THE PROBLEM
All of the data should be restated word for word.

GIVEN INFORMATION

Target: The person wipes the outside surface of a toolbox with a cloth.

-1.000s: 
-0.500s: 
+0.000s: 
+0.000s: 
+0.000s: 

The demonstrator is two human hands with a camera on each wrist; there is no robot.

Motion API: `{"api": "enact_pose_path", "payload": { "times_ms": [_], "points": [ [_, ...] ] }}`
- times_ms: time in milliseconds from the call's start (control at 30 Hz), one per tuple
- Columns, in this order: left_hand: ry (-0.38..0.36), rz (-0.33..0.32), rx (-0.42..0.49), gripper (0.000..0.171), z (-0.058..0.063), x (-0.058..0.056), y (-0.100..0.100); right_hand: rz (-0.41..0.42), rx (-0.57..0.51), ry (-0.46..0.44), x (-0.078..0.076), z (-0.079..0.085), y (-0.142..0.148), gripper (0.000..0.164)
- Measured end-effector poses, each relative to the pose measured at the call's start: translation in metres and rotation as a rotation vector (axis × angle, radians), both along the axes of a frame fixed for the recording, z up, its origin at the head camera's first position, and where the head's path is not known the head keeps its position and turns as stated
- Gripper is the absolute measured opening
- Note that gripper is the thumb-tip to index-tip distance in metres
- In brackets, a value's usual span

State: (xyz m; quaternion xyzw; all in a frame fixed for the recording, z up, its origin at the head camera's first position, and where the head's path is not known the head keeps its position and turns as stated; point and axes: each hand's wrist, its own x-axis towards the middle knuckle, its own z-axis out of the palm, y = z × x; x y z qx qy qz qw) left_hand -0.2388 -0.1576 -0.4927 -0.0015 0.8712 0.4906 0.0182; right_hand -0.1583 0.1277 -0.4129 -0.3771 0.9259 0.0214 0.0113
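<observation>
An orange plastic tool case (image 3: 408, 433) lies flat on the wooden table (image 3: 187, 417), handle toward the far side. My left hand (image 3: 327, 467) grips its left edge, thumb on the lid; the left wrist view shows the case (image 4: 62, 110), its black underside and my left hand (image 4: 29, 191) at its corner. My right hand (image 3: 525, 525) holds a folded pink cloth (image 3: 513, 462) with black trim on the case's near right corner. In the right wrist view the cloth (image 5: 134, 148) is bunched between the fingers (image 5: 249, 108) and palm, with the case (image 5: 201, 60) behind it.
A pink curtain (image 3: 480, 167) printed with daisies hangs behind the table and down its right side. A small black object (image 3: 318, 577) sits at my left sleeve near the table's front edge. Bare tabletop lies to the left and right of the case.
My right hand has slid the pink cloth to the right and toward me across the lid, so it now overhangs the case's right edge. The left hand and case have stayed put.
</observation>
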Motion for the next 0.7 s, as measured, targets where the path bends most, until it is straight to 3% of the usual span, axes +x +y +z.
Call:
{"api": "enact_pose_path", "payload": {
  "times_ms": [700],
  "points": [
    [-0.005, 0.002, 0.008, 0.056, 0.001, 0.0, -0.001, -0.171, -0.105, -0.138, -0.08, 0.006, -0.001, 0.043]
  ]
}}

FINISHED TASK
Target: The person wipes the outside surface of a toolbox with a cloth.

-1.000s: 
-0.500s: 
+0.000s: 
+0.000s: 
+0.000s: 

The demonstrator is two human hands with a camera on each wrist; there is no robot.

Motion API: `{"api": "enact_pose_path", "payload": { "times_ms": [_], "points": [ [_, ...] ] }}`
- times_ms: time in milliseconds from the call's start (control at 30 Hz), one per tuple
- Columns, in this order: left_hand: ry (-0.38..0.36), rz (-0.33..0.32), rx (-0.42..0.49), gripper (0.000..0.171), z (-0.058..0.063), x (-0.058..0.056), y (-0.100..0.100); right_hand: rz (-0.41..0.42), rx (-0.57..0.51), ry (-0.46..0.44), x (-0.078..0.076), z (-0.079..0.085), y (-0.142..0.148), gripper (0.000..0.164)
- Measured end-effector poses, each relative to the pose measured at the call's start: translation in metres and rotation as a rotation vector (axis × angle, radians), both along the axes of a frame fixed for the recording, z up, its origin at the head camera's first position, and where the head's path is not known the head keeps its position and turns as stated
- Gripper is the absolute measured opening
- Note that gripper is the thumb-tip to index-tip distance in metres
- In brackets, a value's usual span

State: (xyz m; quaternion xyzw; all in a frame fixed for the recording, z up, its origin at the head camera's first position, and where the head's path is not known the head keeps its position and turns as stated; point and axes: each hand's wrist, its own x-axis towards the middle knuckle, its own z-axis out of the palm, y = z × x; x y z qx qy qz qw) left_hand -0.2388 -0.1576 -0.4927 -0.0015 0.8712 0.4906 0.0182; right_hand -0.1583 0.1277 -0.4129 -0.3771 0.9259 0.0214 0.0113
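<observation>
An orange plastic tool case (image 3: 408, 433) lies flat on the wooden table (image 3: 187, 417), handle toward the far side. My left hand (image 3: 327, 467) grips its left edge, thumb on the lid; the left wrist view shows the case (image 4: 62, 110), its black underside and my left hand (image 4: 29, 191) at its corner. My right hand (image 3: 525, 525) holds a folded pink cloth (image 3: 513, 462) with black trim on the case's near right corner. In the right wrist view the cloth (image 5: 134, 148) is bunched between the fingers (image 5: 249, 108) and palm, with the case (image 5: 201, 60) behind it.
A pink curtain (image 3: 480, 167) printed with daisies hangs behind the table and down its right side. A small black object (image 3: 318, 577) sits at my left sleeve near the table's front edge. Bare tabletop lies to the left and right of the case.
My right hand has slid the pink cloth to the right and toward me across the lid, so it now overhangs the case's right edge. The left hand and case have stayed put.
</observation>
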Motion for the next 0.7 s, as measured, targets where the path bends most, until it is straight to 3% of the usual span, axes +x +y +z.
Call:
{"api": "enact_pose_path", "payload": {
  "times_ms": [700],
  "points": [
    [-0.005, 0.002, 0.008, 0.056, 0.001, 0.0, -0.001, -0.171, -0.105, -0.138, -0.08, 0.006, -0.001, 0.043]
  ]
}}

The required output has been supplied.